$XAUT This week (around March 10-15, 2026), the trends in precious metals and crude oil are dominated by **Middle East geopolitical conflicts (US-Israel-Iran war)**, especially the near shutdown of the Strait of Hormuz, exhibiting overall **high volatility and divergent directions**.



### Precious metals (gold + silver) are highly likely this week to
- **Short-term sideways with weak bias, tending to continue the pullback**, but not collapsing.
- Gold currently trades around **$5160-5200 per ounce** (intraday has already broken below $5180), with clear profit-taking and dollar rebound suppression seen at the start of the week.

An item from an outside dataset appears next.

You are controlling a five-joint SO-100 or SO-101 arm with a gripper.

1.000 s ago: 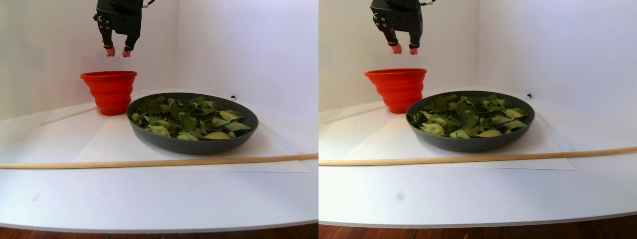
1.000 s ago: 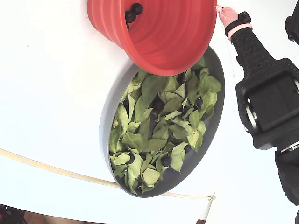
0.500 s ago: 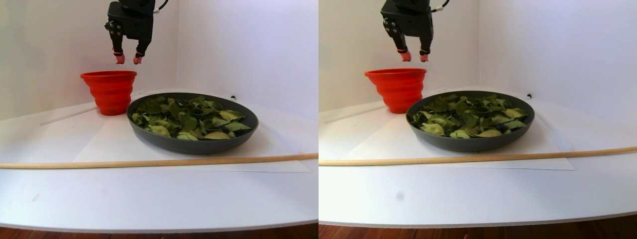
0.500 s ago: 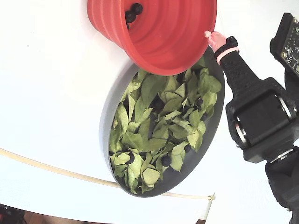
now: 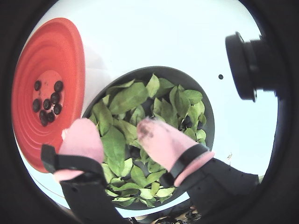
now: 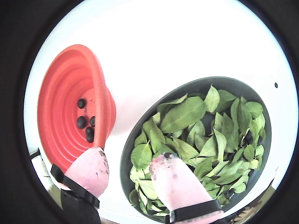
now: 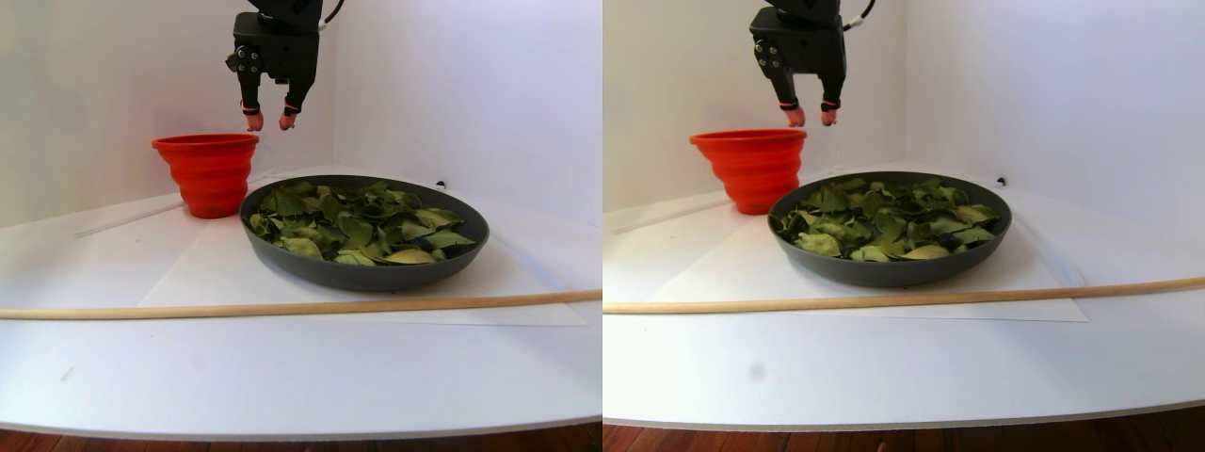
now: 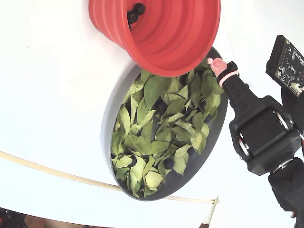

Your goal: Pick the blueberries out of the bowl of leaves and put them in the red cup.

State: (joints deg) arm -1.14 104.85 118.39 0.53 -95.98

- Silver is even weaker, with higher volatility, trading roughly in the **$85-88 per ounce** range, down 3-4%, with some periods even lower.
- Main reasons:
- Dollar index rebound + US Treasury yields rising (market re-pricing Fed path after non-farm payrolls).
- After some geopolitical risk premium has been realized, short-term safe-haven demand cools.

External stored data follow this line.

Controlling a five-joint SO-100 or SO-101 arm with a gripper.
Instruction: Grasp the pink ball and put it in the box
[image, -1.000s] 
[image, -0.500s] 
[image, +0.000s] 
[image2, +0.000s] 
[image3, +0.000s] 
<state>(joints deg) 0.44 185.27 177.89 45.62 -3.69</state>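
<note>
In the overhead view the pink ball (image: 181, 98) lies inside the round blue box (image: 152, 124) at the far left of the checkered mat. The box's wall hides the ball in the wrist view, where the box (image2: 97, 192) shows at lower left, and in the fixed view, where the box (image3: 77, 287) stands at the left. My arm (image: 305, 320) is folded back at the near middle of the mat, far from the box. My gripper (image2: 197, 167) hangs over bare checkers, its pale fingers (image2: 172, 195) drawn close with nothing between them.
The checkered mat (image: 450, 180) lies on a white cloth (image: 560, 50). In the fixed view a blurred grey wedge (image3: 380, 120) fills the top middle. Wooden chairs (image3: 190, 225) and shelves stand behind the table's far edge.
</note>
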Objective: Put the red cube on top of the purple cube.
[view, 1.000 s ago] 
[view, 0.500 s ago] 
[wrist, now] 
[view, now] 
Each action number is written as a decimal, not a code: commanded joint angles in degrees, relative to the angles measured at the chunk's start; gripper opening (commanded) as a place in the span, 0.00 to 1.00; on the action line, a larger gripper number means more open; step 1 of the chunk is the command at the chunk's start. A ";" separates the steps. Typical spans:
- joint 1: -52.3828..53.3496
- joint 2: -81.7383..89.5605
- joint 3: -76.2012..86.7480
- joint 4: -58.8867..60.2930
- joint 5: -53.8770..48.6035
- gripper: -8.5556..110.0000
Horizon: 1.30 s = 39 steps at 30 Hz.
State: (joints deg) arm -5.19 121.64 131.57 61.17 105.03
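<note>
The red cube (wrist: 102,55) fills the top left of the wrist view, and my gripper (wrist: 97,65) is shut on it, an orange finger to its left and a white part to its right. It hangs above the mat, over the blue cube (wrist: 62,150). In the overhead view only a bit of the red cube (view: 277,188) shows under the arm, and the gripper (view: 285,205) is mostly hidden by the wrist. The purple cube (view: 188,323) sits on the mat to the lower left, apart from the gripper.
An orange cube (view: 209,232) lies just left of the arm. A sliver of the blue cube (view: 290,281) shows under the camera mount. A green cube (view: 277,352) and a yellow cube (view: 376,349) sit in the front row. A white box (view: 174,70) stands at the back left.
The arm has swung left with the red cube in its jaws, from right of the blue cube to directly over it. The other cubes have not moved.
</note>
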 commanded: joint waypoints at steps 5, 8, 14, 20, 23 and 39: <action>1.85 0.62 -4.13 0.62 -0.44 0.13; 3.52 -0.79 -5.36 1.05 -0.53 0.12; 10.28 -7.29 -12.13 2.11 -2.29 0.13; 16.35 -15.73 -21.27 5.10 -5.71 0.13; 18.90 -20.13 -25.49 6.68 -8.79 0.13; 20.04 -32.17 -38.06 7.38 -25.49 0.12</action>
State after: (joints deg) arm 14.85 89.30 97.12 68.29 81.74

- Technically, gold has already retraced significantly from its high, silver's decline is larger (gold-silver ratio rising again).
- **Possible scenarios this week**:
- Continued pullback to support levels around gold $5100-5150 and silver $80-83, with potential for low-entry positions.

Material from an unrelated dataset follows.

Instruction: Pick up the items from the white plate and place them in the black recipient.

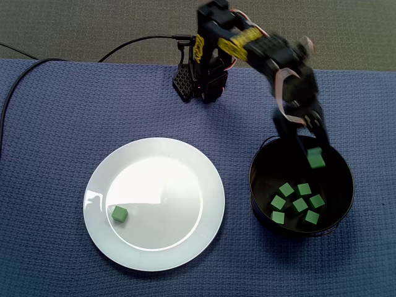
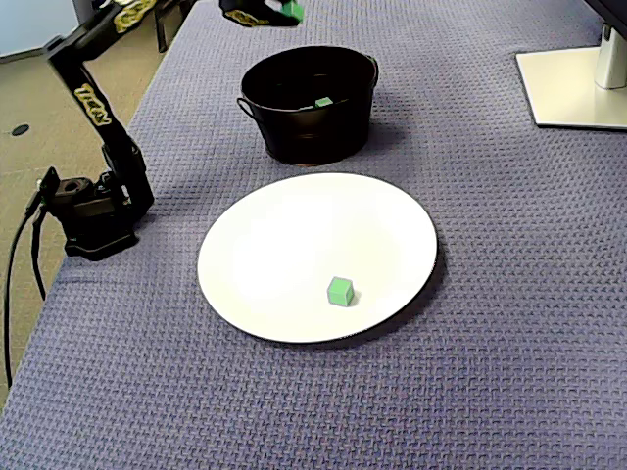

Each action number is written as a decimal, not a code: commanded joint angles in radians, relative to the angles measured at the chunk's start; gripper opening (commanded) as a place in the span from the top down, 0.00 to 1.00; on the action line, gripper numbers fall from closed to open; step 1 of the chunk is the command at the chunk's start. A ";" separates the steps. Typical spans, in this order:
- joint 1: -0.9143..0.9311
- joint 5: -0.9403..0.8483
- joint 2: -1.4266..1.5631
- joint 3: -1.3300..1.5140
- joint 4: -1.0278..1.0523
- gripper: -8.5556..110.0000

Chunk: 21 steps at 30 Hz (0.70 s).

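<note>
The claw (image 1: 311,147), closed on a green cube (image 1: 315,159), hangs above the black recipient (image 1: 258,185) to drop it among other cubes (image 1: 300,205), while one last cube (image 1: 119,214) waits on the white plate (image 1: 167,185)

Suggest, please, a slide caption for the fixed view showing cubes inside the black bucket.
Gripper holds a green cube above the black bucket; a lone cube lies on the white plate.
</note>
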 commanded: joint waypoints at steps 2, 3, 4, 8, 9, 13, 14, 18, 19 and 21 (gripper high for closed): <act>-0.035 0.075 -0.224 -0.014 -0.058 0.93; -0.031 0.080 -0.235 0.025 -0.100 0.93; -0.028 0.077 -0.238 0.061 -0.138 0.93; -0.002 0.078 -0.181 0.120 -0.120 0.61; 0.018 0.067 -0.152 0.103 -0.077 0.58; 0.199 -0.084 -0.002 -0.080 0.190 0.58; 0.275 -0.137 0.031 -0.141 0.244 0.58; 0.618 -0.331 0.089 -0.324 0.279 0.58; 0.698 -0.382 0.094 -0.328 0.252 0.59; 0.830 -0.512 0.075 -0.308 0.193 0.59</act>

- If the Middle East situation suddenly worsens substantially (e.g., larger-scale attacks on energy facilities), a quick safe-haven rally could occur, but currently signals point more to short-term cooling.
- Overall medium-term remains bullish (central bank demand + supply deficit), but this week is likely a **high short, low long, more bearish trading window**.

### Crude oil this week is highly likely to
- **Exhibit extreme volatility, with a high probability of an initial surge followed by a pullback**, having already fallen sharply from a short-term high (approaching $120).
- WTI is currently oscillating around **$83-87**, similar for Brent (around $87-90).
- Over the past few days, an epic rollercoaster: a surge over 30% early in the week → rapid decline of 20-30%.
- Main drivers:
- The Strait of Hormuz remains largely closed, with many Middle Eastern countries severely reducing output (total cuts exceeding 6 million barrels/day), actual supply shortfalls persist.
- Western countries have issued numerous statements (releasing strategic reserves, G7 coordination, escort expectations, Trump’s tough stance followed by easing signals), leading to quick profit-taking by speculative funds.
- EIA’s latest forecast: prices will stay above $95 in the next two months but may fall back to around $70 by year-end; also, institutions like Goldman Sachs have significantly raised short-term expectations.
- **Possible scenarios this week**:
- Any substantial news of “ceasefire/downgrade/partial reopening of the strait” could cause oil prices to drop another 10-15% (possibly below $80).
- If the conflict persists or escalates further (e.g., larger supply disruptions), violent surges to test $100-110 or higher are likely.
- The overall trend is probably **repeated high-level oscillations, leaning towards upward pushes followed by digestion**, so avoid chasing highs or bottom-fishing lightly in the short term.

In summary:
**Precious metals** are likely to continue **digesting the pullback** this week (gold more resilient, silver weaker);
**Crude oil** is likely to **initially decline then rebound or experience high volatility**, with the direction entirely dependent on the next round of news and developments in the Middle East.

In such an extremely geopolitically driven market, technical indicators are almost useless; **news and risk event windows** are the main drivers. It’s recommended to keep positions very light, closely monitor statements from Iran/US/Israel, and the actual recovery of Strait of Hormuz shipping.